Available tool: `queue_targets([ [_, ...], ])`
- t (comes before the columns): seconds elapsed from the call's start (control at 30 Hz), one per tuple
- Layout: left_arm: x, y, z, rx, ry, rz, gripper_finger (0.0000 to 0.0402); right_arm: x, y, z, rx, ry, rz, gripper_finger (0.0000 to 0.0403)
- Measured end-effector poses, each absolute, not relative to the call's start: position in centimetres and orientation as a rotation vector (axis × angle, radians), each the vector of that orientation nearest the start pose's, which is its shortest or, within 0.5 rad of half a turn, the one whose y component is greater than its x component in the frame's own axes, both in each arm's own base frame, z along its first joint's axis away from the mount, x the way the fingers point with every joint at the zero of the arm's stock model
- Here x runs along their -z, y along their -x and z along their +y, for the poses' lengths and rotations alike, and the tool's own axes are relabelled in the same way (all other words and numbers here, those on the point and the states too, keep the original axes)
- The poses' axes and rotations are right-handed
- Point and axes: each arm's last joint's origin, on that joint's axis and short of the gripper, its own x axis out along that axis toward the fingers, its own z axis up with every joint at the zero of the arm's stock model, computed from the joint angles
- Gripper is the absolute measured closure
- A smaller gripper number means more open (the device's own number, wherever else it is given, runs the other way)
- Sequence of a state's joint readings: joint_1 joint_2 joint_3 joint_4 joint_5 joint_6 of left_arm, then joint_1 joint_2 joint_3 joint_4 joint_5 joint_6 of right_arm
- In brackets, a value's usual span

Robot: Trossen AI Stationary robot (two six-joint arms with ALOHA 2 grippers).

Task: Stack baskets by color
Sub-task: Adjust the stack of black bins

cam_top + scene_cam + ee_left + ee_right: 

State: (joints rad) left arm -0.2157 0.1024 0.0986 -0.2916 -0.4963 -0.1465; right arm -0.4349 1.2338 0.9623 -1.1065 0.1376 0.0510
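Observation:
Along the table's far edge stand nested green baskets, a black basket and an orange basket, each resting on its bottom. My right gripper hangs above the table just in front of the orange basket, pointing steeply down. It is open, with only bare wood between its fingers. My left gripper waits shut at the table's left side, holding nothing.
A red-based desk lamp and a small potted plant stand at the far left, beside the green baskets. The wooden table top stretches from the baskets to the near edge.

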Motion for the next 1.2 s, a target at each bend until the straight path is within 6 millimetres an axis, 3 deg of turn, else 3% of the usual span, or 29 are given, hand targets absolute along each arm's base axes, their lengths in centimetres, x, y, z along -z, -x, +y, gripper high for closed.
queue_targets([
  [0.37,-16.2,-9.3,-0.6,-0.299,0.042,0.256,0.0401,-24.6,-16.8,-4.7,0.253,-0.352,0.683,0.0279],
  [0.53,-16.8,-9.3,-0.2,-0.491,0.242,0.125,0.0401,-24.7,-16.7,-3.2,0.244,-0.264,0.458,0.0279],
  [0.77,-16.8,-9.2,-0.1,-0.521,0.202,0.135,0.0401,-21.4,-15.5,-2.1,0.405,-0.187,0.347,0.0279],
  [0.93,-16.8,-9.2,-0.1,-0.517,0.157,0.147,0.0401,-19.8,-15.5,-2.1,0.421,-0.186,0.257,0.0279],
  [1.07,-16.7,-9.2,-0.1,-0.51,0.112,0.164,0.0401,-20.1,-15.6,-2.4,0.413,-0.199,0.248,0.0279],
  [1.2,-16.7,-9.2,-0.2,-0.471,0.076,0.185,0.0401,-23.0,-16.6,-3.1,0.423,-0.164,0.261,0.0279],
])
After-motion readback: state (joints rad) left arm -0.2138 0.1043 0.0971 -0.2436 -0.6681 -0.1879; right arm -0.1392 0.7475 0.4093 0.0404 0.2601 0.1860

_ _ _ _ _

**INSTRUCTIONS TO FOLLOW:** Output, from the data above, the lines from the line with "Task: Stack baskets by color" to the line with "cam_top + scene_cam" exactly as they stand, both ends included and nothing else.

**SOLUTION FOR THIS EXERCISE:**
Task: Stack baskets by color
Sub-task: Adjust the stack of black bins

cam_top + scene_cam + ee_left + ee_right: 

The output requires no additions.